Here, __imp__CloseHandle@4 is the address of a location in memory which contains the address of CloseHandle in the Windows DLL. The loader writes the actual address of CloseHandle into __imp__CloseHandle@4 at load time.

Which is more efficient? Impossible to say for sure without profiling. But I'm confident that any difference will be significant in a vanishingly small number of cases.

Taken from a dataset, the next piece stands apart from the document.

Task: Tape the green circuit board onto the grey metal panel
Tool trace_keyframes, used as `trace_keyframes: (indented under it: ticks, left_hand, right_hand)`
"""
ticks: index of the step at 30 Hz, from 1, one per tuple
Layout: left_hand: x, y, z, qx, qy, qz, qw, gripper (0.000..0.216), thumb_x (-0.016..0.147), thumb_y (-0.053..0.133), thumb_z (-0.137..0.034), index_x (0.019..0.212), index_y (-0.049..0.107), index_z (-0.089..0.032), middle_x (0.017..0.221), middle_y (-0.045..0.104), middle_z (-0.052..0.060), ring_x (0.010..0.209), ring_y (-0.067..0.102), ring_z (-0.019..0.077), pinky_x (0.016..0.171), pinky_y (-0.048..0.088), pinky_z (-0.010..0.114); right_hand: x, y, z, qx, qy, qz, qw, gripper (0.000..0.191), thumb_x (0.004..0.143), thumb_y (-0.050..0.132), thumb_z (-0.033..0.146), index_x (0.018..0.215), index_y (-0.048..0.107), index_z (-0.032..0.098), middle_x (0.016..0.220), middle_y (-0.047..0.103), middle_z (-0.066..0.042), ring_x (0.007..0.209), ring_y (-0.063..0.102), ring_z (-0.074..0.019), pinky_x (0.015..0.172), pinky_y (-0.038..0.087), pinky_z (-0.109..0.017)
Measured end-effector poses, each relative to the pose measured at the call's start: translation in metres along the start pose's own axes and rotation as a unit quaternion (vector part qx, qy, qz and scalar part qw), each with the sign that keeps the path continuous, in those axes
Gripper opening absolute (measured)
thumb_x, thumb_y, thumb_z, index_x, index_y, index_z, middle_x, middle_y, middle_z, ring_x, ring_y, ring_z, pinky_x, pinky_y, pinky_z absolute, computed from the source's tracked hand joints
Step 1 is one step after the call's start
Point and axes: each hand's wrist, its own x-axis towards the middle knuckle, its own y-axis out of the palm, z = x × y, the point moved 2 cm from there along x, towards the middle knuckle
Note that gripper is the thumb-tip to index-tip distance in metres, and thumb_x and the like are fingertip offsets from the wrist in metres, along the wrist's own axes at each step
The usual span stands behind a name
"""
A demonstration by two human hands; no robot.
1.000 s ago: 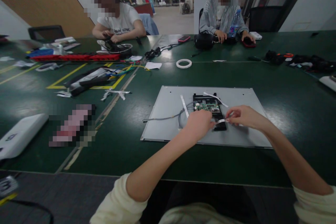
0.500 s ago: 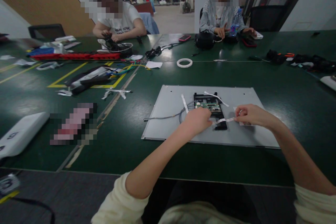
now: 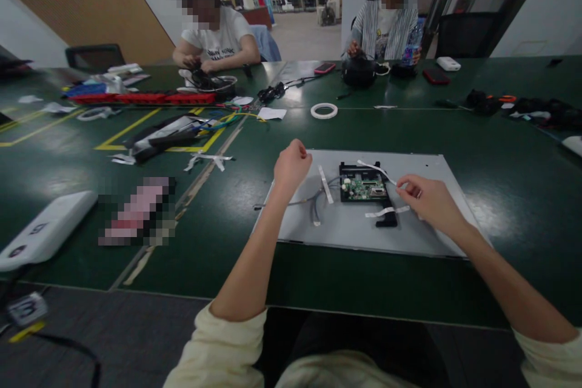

Of course it is possible also for code to be generated that would call directly with no indirection. That would involve the loader patch every call to the function. That is probably a bad idea however because it would lead to a large number of load time fixups which would be a performance issue at startup. That said, it would be pretty much the same as a DLL that needs to be relocated at load time. In any case, I know of no tool chain that adopts this policy.

Perhaps what you are concerned about is whether these functions are the real Win32 functions. Or whether there is a layer around them that changes the meaning. These are the real Win32 functions. There is no Delphi documentation because these are Win32 functions. The Win32 documentation on MSDN is the authoritative source of documentation.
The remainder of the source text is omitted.